What is required> What you return should match the data word for word, minus the images.

Data section>
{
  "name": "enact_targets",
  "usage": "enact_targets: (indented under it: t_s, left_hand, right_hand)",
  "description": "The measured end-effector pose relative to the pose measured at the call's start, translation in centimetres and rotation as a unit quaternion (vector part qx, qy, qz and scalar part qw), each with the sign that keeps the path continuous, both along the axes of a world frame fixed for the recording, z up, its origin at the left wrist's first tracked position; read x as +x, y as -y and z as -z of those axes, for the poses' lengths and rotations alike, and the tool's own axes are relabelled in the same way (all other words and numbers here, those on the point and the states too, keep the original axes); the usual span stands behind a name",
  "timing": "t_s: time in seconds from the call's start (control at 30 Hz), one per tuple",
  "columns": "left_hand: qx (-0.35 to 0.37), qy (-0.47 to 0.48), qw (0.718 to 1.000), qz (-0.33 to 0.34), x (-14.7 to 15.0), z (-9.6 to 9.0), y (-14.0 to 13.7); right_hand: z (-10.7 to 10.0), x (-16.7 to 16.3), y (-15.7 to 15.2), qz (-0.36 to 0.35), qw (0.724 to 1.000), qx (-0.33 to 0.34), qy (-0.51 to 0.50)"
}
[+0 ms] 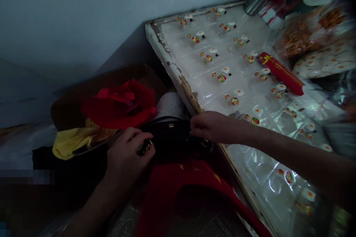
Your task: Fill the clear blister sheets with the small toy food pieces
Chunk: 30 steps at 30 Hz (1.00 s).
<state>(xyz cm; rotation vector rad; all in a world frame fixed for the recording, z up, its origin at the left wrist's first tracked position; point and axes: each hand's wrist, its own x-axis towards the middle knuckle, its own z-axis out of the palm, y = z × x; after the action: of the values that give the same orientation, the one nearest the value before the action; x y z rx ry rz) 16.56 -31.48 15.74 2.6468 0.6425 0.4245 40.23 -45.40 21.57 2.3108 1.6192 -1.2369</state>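
Filling the right side is a table [178, 77] under a printed plastic cover, red box [281, 73] on top, red cloth [119, 105] and yellow cloth [72, 141] piled left. Black bag [169, 130] lies against the table edge. Left hand [126, 157] is closed on its metal ring [147, 146]; right hand [209, 126] pinches its top edge.

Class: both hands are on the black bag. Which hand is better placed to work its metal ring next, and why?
Left. The left hand already pinches the metal ring on the black bag; the right hand only grips the bag's top edge, probably steadying it.
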Motion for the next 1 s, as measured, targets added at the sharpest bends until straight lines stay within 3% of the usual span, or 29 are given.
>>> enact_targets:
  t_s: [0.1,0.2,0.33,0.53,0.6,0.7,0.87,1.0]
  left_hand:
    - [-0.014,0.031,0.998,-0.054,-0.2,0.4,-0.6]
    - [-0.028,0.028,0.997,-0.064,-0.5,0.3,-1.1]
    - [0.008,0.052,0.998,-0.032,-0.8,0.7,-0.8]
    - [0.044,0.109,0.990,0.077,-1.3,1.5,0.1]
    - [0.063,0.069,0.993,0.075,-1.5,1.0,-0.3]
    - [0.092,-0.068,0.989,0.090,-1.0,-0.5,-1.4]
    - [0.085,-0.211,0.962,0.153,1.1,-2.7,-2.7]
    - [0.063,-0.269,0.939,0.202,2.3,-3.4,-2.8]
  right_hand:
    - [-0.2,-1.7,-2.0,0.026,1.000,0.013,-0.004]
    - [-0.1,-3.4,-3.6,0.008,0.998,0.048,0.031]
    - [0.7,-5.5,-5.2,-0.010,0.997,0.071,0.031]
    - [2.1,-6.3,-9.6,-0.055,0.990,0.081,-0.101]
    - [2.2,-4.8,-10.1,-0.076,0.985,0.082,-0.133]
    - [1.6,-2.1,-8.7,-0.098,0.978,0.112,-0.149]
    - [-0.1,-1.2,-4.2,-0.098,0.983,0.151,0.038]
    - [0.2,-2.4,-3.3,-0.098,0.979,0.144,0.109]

Response area>
{
  "name": "enact_targets",
  "usage": "enact_targets: (indented under it: t_s, left_hand, right_hand)",
  "description": "The measured end-effector pose relative to the pose measured at the call's start, translation in centimetres and rotation as a unit quaternion (vector part qx, qy, qz and scalar part qw), each with the sign that keeps the path continuous, both along the axes of a world frame fixed for the recording, z up, its origin at the left wrist's first tracked position; read x as +x, y as -y and z as -z of those axes, for the poses' lengths and rotations alike, and the tool's own axes are relabelled in the same way (all other words and numbers here, those on the point and the states too, keep the original axes); the usual span stands behind a name",
  "timing": "t_s: time in seconds from the call's start (control at 30 Hz), one per tuple",
  "columns": "left_hand: qx (-0.35 to 0.37), qy (-0.47 to 0.48), qw (0.718 to 1.000), qz (-0.33 to 0.34), x (-14.7 to 15.0), z (-9.6 to 9.0), y (-14.0 to 13.7); right_hand: z (-10.7 to 10.0), x (-16.7 to 16.3), y (-15.7 to 15.2), qz (-0.36 to 0.35), qw (0.724 to 1.000), qx (-0.33 to 0.34), qy (-0.51 to 0.50)"
}
[+0 ms] 
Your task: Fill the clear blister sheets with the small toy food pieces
Chunk: 30 steps at 30 Hz (1.00 s).
<state>(xyz cm; rotation vector rad; all in a world frame fixed for the recording, z up, its origin at the left wrist's first tracked position; point and axes: each hand's wrist, its own x-axis towards the middle knuckle, its own z-axis out of the palm, y = z × x; after the action: of the values that give the same orientation, the one nearest the value before the action; x y z rx ry rz) 16.56 -31.48 15.74 2.6468 0.6425 0.4245 40.23 -45.40 21.57 2.3108 1.6192 -1.2369</state>
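Filling the right side is a table [178, 77] under a printed plastic cover, red box [281, 73] on top, red cloth [119, 105] and yellow cloth [72, 141] piled left. Black bag [169, 130] lies against the table edge. Left hand [126, 157] is closed on its metal ring [147, 146]; right hand [209, 126] pinches its top edge.

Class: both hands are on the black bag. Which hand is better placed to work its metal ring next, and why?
Left. The left hand already pinches the metal ring on the black bag; the right hand only grips the bag's top edge, probably steadying it.
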Motion for the next 1 s, as measured, targets added at the sharpest bends until straight lines stay within 3% of the usual span, or 29 are given.
>>> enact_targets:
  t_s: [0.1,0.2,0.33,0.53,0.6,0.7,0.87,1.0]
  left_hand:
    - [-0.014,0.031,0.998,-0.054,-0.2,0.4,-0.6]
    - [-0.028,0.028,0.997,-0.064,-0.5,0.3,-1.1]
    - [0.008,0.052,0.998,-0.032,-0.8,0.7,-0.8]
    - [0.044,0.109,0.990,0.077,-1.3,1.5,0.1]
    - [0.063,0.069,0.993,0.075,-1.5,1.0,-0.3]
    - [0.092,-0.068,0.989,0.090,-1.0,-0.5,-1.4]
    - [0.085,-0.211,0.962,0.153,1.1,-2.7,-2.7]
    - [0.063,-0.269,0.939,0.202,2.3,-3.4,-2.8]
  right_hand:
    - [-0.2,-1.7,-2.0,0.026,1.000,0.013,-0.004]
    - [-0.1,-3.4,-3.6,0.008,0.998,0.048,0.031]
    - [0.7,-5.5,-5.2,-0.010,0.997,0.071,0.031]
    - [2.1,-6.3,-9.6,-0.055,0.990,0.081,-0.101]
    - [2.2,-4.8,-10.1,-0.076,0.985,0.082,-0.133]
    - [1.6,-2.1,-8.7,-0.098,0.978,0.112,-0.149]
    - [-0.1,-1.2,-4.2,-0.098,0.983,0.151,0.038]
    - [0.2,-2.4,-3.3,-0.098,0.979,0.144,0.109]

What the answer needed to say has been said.